Ancora: nel 2007 la Cassazione si è trovata di fronte al caso di un marocchino che aveva costretto la moglie, sposata con matrimonio combinato, a rapporti sessuali. Condannato, sì, ma con l'attenuante della "minore gravità": secondo la motivazione, "nell'ordinamento culturale di provenienza non è configurabile come illecito il rapporto sessuale imposto dal marito alla moglie", e quindi la violenza andava valutata con minor severità. Uno stupro, insomma, ma meno grave perché avvenuto all'interno di un contesto culturale "diverso".
La giustificazione è sempre la stessa: il diritto penale non è neutrale, ma riflette la cultura italiana. Risultato?

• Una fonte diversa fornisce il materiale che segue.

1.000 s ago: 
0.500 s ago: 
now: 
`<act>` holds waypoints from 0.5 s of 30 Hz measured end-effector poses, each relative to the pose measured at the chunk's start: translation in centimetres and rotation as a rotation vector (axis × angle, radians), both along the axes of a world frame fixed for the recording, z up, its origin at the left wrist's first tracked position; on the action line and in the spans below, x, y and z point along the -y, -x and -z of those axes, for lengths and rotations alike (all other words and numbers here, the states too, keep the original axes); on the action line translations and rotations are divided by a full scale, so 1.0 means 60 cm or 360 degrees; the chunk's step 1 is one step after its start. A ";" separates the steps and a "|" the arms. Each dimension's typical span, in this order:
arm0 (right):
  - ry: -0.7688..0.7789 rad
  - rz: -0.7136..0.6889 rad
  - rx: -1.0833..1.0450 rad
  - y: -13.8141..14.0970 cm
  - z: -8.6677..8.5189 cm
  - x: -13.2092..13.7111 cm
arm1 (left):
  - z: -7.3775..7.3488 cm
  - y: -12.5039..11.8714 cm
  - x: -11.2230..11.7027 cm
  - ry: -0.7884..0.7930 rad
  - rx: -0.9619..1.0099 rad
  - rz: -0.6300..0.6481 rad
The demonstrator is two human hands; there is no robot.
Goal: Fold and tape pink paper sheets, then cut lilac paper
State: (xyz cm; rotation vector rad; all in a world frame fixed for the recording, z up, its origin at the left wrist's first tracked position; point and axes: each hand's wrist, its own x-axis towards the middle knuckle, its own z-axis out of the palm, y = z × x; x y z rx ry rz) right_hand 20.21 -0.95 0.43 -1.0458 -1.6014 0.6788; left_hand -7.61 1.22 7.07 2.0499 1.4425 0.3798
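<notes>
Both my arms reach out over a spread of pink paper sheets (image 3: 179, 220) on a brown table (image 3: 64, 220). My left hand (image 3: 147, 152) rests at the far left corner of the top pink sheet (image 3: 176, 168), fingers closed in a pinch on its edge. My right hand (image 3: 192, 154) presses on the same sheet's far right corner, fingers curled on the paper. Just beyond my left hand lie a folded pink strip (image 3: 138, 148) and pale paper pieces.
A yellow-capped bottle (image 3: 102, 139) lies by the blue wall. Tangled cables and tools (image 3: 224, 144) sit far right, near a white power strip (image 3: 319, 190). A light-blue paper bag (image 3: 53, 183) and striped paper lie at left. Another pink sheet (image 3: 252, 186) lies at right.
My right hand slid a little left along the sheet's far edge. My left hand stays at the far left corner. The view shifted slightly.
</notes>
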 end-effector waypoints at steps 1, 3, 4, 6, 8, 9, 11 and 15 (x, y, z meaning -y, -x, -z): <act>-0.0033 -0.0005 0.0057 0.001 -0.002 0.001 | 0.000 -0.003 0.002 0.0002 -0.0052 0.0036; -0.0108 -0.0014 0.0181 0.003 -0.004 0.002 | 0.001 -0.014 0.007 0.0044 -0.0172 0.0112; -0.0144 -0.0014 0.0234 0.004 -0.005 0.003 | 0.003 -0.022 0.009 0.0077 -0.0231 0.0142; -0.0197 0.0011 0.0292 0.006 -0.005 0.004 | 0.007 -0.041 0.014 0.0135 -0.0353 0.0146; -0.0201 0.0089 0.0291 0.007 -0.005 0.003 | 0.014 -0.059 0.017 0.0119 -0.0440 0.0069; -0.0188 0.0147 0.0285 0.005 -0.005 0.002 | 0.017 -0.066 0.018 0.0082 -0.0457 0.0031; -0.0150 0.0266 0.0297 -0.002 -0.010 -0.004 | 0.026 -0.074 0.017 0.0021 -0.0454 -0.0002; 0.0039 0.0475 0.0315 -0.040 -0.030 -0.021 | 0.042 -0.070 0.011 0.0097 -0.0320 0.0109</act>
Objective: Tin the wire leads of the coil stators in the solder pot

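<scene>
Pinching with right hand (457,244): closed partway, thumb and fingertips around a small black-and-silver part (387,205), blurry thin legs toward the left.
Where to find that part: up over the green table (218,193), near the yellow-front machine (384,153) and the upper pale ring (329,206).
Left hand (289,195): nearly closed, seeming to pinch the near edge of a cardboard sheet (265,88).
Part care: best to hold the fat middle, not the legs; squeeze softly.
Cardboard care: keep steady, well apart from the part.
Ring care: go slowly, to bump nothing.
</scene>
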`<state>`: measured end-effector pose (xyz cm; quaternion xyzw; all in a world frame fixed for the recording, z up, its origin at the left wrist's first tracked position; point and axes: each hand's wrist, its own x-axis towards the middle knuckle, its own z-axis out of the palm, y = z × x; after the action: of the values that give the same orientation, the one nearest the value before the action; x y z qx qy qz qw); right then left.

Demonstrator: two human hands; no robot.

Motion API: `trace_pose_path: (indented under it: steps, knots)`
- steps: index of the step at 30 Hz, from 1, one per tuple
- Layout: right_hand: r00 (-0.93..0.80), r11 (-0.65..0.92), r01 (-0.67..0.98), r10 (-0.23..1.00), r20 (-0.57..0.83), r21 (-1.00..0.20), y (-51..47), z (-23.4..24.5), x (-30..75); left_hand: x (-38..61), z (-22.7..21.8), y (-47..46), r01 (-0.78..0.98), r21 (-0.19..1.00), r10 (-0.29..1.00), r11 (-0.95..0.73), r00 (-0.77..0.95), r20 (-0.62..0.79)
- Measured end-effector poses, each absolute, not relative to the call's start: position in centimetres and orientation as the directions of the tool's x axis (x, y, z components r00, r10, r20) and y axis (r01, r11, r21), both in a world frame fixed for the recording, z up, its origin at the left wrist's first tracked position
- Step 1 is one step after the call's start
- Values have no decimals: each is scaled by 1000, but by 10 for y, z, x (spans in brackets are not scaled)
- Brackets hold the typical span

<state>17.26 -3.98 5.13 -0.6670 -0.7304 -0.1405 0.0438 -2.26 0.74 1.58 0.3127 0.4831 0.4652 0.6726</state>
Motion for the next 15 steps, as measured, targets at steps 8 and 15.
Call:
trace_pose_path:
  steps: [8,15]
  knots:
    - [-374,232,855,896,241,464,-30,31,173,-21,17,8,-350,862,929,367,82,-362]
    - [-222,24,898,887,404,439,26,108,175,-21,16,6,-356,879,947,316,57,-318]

Non sono i migranti a dover rispettare le nostre leggi: siamo noi a piegarle ai loro usi e costumi, con il rischio di accettare pratiche che sfiorano la barbarie e trasformare l'illegale in qualcosa di tollerato.
In questo scenario una parte della magistratura, quella vicina alla sinistra pro-accoglienza, sembrerebbe più interessata a legittimare l'immigrazione indiscriminata che a difendere le leggi dello Stato, contribuendo così alla delegittimazione della giustizia stessa.